# ISO Curry/Corriander help



## BBQ Mikey (Aug 18, 2007)

A friend and I were hanging out the other night and we both consider ourselves pretty decent cooks or whatnot, and we were talking about dishes we like and our favorite ingredients.  I was talking about my forays into asian cooking and my friend was into indian at the time, and mentioned curry and coriander which I dont even have right now.  I know a sin! right? 

Can you help me to better understand these 2 spices/ingrediants and perhaps offer a simple starter dish I should try to get better aquainted?


TIA everyone!


----------



## YT2095 (Aug 18, 2007)

Curry is a mixture of spices and herbs, a Masala (meaning mix or powder).

corriander is singular, either the Leaf (best fresh) or the seeds (often roasted and then crushed).

it`s like comparing apples and oranges really.


----------



## BBQ Mikey (Aug 18, 2007)

shows ya how much I know.

I kinda figured one of them was a mix I think my friend mentioned it. I suppose my first experiment should be a curry dish.  Then a coriander dish, then maybe trying to use them both?

I really never have tried curry, I suppose it would be good with noodles or beef or beef and noodles?


----------



## Chief Longwind Of The North (Aug 18, 2007)

Here in the U.S., Coriander is the seed while Cilantro is the leafy part of the same plant.  Though they have similar flavors, they aren't exactly the same.  Cilantro has the Coriander flavor, but with a substantial cloraphil flavor.  It's like mixing corianer with parsley.

Both Coriander and Cilantro are used in a host of Mexiacan foods, as well as many Asian dishes.  Coriander and Cumin are used in Chili, Tacos, fajitas, carne asada, etc.  But they can also be used to season most poultry and are often combined with sage, thyme, and sometimes with oregano.  The flavor is almost smokey, with a touch of sweetness, and tastes of the Earth.

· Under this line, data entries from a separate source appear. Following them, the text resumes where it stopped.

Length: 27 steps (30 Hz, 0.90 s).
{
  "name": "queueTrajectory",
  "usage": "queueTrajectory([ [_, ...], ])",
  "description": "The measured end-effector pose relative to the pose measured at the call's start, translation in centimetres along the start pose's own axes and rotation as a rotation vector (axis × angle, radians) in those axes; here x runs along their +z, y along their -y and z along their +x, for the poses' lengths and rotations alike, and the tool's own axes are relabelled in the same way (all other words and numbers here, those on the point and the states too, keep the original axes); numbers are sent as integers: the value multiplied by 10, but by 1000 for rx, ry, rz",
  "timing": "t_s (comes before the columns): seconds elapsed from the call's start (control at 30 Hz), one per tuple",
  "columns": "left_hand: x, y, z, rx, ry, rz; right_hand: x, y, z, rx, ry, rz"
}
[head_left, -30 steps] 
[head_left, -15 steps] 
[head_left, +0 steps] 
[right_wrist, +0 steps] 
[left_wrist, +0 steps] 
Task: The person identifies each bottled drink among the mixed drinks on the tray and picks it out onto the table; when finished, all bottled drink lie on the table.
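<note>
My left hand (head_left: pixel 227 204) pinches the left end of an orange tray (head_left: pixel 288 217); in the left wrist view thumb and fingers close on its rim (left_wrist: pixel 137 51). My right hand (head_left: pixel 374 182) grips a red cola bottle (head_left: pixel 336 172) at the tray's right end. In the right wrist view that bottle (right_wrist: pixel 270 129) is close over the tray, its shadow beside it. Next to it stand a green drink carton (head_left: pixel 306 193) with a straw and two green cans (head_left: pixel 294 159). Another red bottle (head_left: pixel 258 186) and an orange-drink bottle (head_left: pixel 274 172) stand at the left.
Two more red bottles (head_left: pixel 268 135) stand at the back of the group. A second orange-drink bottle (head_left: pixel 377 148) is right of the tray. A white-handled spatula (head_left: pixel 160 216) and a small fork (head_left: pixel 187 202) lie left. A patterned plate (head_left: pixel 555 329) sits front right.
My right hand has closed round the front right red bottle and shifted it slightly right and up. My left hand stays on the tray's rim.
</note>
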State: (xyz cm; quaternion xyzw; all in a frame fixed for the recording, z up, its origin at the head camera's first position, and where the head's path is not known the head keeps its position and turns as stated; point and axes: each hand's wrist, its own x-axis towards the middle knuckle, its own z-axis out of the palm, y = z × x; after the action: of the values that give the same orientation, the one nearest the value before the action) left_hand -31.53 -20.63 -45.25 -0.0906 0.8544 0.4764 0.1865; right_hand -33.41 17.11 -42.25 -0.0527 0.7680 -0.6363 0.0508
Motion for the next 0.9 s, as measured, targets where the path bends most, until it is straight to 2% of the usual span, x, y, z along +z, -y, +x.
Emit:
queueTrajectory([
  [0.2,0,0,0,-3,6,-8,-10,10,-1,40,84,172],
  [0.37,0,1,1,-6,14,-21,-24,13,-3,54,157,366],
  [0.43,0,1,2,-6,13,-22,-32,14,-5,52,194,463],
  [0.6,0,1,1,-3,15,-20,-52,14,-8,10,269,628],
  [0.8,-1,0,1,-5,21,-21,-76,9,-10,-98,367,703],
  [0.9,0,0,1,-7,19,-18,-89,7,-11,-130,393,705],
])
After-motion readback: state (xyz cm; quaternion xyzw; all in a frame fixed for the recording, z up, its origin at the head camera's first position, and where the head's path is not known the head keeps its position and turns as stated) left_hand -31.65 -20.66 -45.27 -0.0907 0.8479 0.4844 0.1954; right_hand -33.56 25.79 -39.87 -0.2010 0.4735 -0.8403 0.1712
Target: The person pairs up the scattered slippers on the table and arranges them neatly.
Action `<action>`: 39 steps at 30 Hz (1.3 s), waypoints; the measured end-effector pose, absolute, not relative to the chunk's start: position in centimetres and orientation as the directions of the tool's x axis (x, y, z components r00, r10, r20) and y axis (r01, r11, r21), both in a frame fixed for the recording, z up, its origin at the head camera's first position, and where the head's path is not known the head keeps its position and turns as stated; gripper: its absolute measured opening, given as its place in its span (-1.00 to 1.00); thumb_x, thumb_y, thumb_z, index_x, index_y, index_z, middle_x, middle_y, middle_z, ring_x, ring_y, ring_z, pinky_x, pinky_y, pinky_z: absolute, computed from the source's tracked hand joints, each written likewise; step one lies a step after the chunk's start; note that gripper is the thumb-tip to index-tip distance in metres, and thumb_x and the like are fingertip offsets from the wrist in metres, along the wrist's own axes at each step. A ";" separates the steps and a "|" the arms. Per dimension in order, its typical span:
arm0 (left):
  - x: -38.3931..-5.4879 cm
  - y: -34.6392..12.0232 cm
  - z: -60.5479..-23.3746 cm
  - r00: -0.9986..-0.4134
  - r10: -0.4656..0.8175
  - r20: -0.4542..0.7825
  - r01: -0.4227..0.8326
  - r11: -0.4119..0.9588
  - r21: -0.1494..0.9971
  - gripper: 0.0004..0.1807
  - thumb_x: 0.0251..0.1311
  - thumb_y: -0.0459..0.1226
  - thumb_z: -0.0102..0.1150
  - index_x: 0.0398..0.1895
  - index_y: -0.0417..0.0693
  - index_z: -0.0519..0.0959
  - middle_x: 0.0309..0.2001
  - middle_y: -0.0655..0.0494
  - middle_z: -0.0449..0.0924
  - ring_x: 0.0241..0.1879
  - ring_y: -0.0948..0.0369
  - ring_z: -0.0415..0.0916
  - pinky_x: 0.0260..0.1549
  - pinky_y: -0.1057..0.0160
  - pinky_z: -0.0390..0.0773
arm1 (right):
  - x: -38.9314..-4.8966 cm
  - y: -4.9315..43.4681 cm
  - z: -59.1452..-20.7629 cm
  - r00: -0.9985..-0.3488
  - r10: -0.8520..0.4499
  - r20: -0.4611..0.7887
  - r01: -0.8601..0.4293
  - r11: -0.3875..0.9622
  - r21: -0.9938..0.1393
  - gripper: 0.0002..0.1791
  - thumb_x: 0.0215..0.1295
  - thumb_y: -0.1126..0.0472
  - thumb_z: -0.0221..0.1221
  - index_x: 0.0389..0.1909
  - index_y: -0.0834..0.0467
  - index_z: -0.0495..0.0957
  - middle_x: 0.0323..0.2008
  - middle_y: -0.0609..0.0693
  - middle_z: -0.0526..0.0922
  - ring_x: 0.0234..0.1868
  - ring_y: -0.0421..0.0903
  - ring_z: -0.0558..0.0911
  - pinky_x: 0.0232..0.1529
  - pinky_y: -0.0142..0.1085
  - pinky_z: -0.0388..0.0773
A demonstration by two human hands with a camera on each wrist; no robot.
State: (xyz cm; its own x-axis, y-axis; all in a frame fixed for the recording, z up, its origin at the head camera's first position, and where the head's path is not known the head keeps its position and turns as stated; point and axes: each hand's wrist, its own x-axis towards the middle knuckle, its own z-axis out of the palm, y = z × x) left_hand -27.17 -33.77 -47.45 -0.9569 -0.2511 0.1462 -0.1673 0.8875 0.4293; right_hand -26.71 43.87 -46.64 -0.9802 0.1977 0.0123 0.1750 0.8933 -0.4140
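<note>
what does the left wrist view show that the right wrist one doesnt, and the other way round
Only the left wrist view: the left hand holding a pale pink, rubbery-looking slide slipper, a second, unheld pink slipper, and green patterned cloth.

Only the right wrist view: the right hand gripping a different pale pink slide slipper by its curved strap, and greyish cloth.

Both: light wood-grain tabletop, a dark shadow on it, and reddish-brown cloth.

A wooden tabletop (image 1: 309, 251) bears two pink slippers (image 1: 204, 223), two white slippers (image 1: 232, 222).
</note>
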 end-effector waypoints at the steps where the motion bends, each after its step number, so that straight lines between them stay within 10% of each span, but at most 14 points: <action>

Curry is used in many sauces, and to enhance gravies, pork, beef, etc.  

Hope this helps.

Seeeeeya; Goodweed of the North


----------



## Andy M. (Aug 18, 2007)

There are a countless number of currys.  They range in heat levels from sweet to fiery hot as well as all kinds of flavors.  

Indian currys are very different from Thai currys.


----------



## YT2095 (Aug 18, 2007)

a good Starter Indian Curry is Madras.
it`s a nice flavour and light to medium heat in taste/spice.

there`s also Dry or "Wet" curries too, but as long as the curry powder is "cooked out" either is good.


----------



## kitchenelf (Aug 18, 2007)

*Chicken Curry*

BBQ Mikey - this is a favorite chicken curry that would be a good one to make the first time.  

Curry Chicken with Coconut Milk

1 chicken, cut into chunks
1 TBS chili powder
2 TBS curry powder
1 TBS paprika
1 tsp. cumin
3 cloves of garlic, chopped
2 white onions, chopped
2 tomatoes, roughly chopped
½ cup cilantro, chopped
2 TBS oil
1 bay leaf
1 lb. sweet potatoes, peeled and cut into small chunks
1 C coconut milk
3 C water
Salt and pepper to taste

**Spiced Rice

Let me start out first thing by saying I added a lot more curry, cumin, and cilantro by the time I had finished cooking this dish – I also garnished after plating with more fresh cilantro.  *I left out the chili powder *but I’m sure it would be good – I was just afraid that it would have a “chili” taste, which I did not want.

Heat oil in big pot and sauté onion and garlic until onion is slightly caramelized.  The onion gets nice and sweet when you let it brown a little.  This should take about 5-7 minutes.

Add chicken chunks and continue cooking for about 3 minutes.  Add all remaining spices and stir for a few minutes.  Let this mixture cook until chicken is tender.  Add the rest of the ingredients; adjust any seasonings necessary (this is where I always add more cilantro, curry, and cumin).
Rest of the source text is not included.